WORK REQUIRED: Only one stretch of the material below is wanted: everything from the line containing "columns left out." down to the line containing "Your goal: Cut", both ends included. Repeat it exactly and skip the pictures.
======
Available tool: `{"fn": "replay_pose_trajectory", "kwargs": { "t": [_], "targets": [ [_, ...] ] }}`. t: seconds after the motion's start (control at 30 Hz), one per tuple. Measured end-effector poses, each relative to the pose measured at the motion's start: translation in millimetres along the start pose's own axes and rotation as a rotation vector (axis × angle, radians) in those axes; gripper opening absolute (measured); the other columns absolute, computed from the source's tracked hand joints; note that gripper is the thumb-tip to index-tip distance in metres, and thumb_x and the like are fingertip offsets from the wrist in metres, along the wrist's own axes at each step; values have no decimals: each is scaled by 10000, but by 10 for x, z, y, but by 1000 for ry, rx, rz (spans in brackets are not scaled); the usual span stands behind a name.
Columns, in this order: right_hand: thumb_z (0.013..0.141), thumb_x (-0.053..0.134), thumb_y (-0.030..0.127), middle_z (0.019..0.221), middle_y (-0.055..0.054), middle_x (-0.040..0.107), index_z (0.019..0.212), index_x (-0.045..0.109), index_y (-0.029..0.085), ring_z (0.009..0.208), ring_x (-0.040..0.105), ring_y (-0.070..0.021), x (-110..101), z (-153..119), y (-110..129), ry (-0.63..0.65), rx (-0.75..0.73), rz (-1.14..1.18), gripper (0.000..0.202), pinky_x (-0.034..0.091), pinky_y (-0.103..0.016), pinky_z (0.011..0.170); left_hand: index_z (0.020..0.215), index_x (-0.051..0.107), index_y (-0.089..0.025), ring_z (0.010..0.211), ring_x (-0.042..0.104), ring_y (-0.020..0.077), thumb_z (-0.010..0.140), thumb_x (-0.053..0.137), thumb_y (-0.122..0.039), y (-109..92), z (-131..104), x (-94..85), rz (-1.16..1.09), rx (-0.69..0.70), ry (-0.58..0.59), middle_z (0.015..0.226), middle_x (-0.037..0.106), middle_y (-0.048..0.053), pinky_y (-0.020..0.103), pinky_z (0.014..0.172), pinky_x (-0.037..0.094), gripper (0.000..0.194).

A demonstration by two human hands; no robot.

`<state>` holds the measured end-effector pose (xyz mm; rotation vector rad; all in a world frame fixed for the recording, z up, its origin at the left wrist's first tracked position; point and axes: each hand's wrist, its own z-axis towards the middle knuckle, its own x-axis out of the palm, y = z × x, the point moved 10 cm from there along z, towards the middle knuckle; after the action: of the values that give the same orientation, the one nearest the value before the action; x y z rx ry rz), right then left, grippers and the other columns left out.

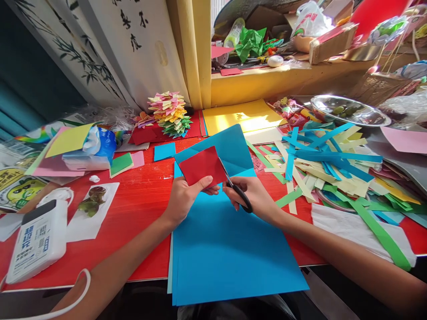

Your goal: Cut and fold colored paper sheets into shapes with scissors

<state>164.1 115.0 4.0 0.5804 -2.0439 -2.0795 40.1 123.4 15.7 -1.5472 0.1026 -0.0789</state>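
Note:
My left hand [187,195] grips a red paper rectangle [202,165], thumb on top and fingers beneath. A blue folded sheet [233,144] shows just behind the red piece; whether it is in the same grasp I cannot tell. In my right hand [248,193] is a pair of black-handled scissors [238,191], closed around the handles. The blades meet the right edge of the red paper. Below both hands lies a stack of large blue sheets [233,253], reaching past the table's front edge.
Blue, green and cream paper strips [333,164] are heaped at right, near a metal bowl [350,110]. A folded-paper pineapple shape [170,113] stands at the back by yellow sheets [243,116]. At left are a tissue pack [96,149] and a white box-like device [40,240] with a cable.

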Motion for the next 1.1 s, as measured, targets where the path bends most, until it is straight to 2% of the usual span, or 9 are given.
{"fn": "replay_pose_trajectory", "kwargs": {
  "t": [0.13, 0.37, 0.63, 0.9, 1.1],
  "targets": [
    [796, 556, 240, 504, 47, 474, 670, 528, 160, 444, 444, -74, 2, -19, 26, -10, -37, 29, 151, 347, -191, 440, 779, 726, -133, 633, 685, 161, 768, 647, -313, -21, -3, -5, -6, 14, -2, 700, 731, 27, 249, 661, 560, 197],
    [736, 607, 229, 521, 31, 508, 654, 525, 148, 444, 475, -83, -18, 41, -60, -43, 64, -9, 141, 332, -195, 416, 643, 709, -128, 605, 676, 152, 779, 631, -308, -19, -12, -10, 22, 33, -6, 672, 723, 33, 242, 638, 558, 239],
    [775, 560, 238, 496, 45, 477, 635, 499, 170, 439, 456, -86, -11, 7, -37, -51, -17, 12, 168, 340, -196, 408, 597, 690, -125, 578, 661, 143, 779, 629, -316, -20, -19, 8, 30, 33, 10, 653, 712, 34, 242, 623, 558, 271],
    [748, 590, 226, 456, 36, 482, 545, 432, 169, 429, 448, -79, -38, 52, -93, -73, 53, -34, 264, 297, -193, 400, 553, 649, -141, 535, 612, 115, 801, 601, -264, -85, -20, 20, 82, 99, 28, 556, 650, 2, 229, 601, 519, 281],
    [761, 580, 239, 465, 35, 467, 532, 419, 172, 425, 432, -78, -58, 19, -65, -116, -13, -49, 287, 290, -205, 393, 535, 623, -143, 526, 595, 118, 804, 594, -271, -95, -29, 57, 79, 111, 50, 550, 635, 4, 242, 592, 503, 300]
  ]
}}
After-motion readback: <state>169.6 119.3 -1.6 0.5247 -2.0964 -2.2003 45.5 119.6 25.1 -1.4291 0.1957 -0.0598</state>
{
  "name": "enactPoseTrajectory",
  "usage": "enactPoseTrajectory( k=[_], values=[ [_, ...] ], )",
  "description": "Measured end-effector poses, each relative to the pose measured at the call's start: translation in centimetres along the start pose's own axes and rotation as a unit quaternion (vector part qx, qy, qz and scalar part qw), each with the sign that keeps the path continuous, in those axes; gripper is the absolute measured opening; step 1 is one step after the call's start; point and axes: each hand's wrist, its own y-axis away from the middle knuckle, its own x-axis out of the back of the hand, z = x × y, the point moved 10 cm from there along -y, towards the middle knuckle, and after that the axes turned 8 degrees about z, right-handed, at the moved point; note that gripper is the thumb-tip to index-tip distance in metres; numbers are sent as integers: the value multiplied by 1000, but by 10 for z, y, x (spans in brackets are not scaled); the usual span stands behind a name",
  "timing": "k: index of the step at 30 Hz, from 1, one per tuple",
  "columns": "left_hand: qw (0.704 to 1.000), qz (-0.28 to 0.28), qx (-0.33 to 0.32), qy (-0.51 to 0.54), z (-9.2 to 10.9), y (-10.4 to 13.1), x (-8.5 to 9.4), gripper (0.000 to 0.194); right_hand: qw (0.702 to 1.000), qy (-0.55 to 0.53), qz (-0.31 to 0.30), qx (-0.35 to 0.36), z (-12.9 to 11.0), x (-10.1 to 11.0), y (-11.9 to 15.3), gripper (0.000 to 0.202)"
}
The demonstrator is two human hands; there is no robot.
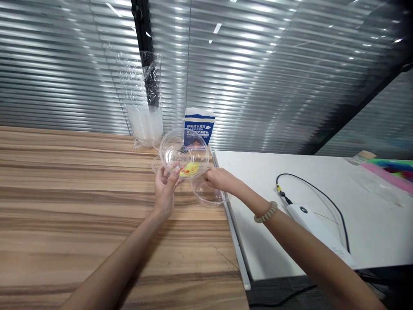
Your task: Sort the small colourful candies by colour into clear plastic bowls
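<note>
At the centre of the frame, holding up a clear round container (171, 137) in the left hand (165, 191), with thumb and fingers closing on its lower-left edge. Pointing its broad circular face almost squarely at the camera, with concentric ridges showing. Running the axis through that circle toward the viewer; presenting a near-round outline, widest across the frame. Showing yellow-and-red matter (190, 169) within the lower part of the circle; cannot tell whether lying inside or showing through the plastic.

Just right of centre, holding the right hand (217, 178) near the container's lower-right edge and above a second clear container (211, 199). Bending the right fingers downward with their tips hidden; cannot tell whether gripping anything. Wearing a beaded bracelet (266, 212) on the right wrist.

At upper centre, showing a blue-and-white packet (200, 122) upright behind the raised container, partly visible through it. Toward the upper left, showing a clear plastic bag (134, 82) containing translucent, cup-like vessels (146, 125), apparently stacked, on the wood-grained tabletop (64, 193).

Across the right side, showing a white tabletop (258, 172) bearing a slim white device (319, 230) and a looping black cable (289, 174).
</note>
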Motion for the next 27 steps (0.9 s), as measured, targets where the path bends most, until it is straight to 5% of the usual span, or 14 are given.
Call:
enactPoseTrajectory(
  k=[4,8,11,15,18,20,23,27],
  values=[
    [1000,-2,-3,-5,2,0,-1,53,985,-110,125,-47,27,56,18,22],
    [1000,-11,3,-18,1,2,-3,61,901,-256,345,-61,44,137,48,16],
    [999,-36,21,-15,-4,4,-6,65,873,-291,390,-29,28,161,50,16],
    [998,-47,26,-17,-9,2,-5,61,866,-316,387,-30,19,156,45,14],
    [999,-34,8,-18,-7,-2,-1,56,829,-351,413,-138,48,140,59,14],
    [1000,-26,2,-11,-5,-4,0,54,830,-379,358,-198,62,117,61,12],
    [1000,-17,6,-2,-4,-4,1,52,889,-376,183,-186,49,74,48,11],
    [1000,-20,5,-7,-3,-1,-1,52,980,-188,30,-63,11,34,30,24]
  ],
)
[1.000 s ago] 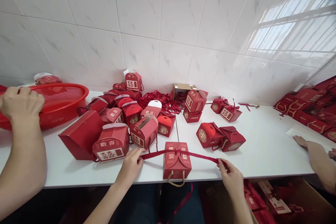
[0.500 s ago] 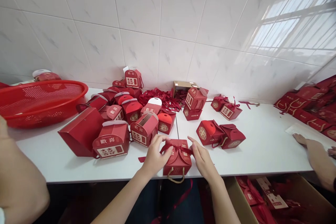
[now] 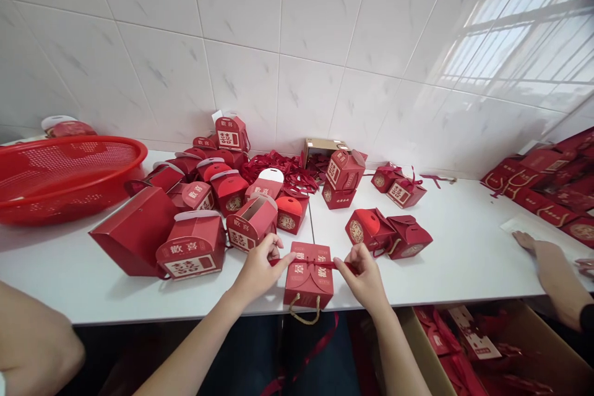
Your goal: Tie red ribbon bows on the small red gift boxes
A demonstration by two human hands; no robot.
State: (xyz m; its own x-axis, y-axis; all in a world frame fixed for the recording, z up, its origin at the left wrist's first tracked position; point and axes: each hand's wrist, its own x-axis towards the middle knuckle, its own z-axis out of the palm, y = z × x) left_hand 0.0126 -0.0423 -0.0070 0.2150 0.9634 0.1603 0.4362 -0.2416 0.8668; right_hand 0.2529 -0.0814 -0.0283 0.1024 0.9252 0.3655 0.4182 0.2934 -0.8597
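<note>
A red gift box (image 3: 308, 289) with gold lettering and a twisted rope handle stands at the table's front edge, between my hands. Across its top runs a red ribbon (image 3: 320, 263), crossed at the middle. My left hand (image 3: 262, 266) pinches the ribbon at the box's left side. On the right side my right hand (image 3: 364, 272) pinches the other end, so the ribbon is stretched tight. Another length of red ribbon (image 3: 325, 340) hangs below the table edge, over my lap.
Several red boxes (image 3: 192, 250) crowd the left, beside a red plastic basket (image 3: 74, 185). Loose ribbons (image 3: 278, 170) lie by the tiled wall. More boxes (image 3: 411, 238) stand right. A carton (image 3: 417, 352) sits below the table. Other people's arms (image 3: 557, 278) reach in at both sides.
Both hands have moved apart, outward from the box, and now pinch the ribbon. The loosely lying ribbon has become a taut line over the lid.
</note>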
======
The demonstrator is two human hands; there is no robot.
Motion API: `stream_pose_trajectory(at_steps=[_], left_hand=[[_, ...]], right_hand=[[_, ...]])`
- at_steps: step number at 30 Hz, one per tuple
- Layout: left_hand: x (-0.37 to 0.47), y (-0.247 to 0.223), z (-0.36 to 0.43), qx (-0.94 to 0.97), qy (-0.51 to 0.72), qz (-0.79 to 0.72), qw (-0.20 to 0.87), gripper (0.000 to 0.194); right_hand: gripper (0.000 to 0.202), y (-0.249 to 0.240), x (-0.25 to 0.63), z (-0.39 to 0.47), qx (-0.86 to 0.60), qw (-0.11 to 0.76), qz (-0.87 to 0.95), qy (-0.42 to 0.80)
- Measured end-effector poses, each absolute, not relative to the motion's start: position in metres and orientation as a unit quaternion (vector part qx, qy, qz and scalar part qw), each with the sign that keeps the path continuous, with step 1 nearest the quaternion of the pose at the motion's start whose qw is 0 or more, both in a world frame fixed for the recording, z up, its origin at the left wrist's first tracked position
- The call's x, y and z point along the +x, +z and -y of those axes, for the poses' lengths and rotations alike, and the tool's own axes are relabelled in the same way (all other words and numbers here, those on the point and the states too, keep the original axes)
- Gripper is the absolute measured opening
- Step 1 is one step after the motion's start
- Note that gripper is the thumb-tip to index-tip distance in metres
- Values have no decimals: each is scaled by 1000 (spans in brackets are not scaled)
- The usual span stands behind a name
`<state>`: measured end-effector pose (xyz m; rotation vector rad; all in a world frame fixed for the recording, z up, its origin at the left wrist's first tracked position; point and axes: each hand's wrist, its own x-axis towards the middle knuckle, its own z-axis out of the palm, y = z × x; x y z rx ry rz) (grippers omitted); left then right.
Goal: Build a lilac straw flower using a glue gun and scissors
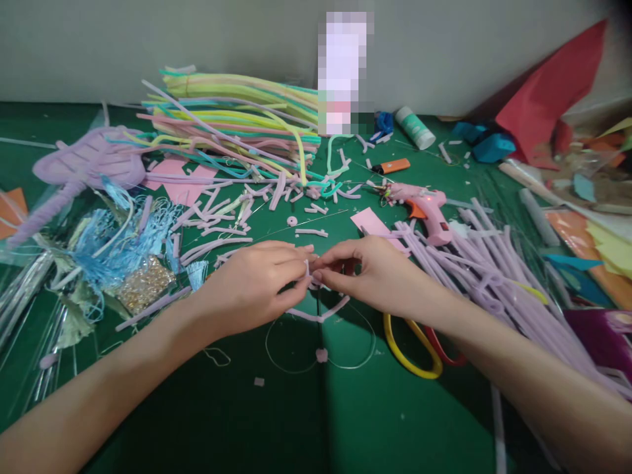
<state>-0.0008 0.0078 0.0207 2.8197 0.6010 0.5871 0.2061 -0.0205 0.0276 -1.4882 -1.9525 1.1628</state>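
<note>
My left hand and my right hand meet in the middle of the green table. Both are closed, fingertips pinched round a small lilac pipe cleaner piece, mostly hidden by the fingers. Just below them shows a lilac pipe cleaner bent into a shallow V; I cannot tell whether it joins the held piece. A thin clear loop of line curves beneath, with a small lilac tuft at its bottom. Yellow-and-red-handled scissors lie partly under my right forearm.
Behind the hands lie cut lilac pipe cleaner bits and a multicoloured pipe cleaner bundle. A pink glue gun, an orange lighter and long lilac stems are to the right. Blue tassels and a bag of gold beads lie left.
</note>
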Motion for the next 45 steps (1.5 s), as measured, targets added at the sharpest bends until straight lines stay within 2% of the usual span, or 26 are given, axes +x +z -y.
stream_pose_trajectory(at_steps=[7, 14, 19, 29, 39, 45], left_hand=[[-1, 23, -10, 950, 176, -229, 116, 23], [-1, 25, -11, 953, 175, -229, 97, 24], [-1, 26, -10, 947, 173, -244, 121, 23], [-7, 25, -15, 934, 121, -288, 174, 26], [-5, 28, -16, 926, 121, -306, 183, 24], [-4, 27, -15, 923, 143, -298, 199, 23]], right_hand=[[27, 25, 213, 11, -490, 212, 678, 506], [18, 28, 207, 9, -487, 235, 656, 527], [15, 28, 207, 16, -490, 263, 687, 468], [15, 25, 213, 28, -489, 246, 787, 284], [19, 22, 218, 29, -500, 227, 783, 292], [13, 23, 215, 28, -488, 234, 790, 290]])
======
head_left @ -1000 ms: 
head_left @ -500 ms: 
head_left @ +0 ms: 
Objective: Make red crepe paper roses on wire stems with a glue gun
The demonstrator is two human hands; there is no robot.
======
PROBLEM SOLUTION:
`<state>` holds the measured end-effector pose (xyz mm; rotation vector rad; all in a world frame fixed for the recording, z up, its origin at the left wrist's first tracked position; point and axes: each hand's wrist, its own z-axis towards the middle knuckle, its own x-axis out of the palm, y = z × x, the point moved 10 cm from there along z, towards the middle knuckle; after the action: of the values that give the same orientation, the one nearest the value before the action; x y z rx ry rz), right then left, grippers and the other columns left out.


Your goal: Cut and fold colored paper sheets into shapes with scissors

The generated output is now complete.